Свидетельница секунду поколебалась и сказала:

- Я принесла присягу и должна признаться, что беседовала по телефону с человеком, который назвался А. Б. Видал.

- Когда состоялась эта беседа?

- Вечером третьего, в восемь тридцать. Во вторник.

- Чего хотел этот человек?

- Того же, что и другие. Поговорить об акциях.

- Он сказал, что его зовут Видал?

- Совершенно верно, А. Б. Видал.

- Он сообщил, откуда звонит?

- Это был междугородний звонок из Бейкерсфилда.

- Вы узнали голос?

- Нет, но было слышно, как кто-то тихо дает инструкции, и я уверена, что это был голос моего бывшего мужа. Связь была хорошая, а у меня очень тонкий слух.

- О чем шел разговор?

- Я сказала, что, если заинтересованное лицо хочет говорить со мной, я встречусь с ним в Лас-Вегасе в среду, четвертого, и приеду туда вечерним поездом из Лос-Анджелеса. Я также сказала, что не намерена обсуждать дела с посредниками, только с самим патроном. Я сказала, что знаю, кто это, и, если он желает вести со мной переговоры, может прислать мне сто долларов наличными на возмещение расходов, и я встречусь с ним в Лас-Вегасе.

- А потом?

- Я повесила трубку, не дожидаясь ответа.

- Вы получили деньги?

- Да, на следующий день мне домой принесли конверт с пометкой «Расходы на Лас-Вегас». В нем было пять купюр по двадцать долларов.
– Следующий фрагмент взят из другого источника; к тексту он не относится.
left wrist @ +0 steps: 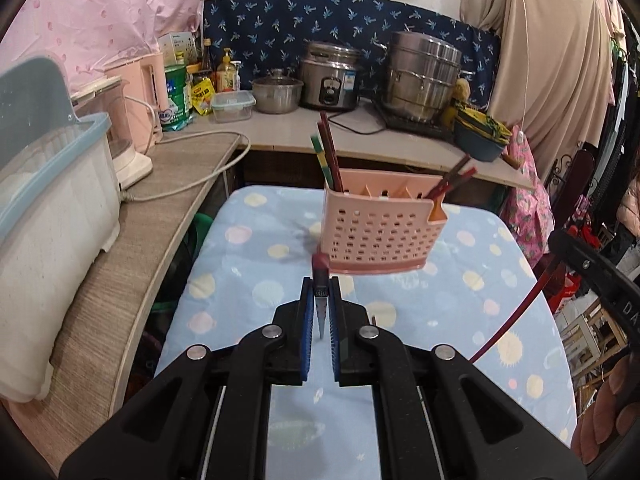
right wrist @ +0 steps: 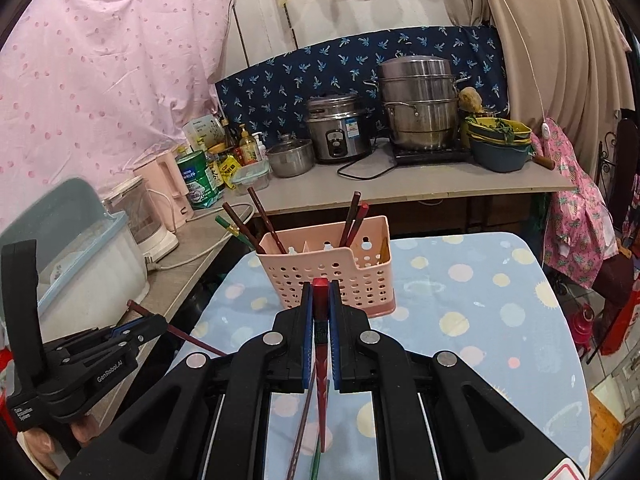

- Благодарю вас, - сказал Мейсон. - У меня все.

Гамильтон Бергер подскочил к свидетельнице.

- Вы положили эти деньги в кошелек?

- Часть из них. Сколько-то я потратила на билет до Лас-Вегаса.

- Вы не сказали, что тот человек назвался Видалом, - упрекнул ее Бергер.

- Вы же не спрашивали, - ответила свидетельница. - Я сказала, что многие пытались заполучить мои акции, и у меня есть основания полагать, что некоторые представляли интересы моего бывшего мужа. Я не входила в детали, потому что вы не спрашивали.

Мейсон улыбнулся присяжным.

Гамильтон Бергер и Раскин опять зашептались.

- У нас все, - неожиданно объявил Бергер.

- У нас тоже, - сказал Мейсон. Судья Сеймур взглянул на часы.

- Ну что ж, джентльмены, у нас всего пятнадцать минут до перерыва. Защита может начинать выступление?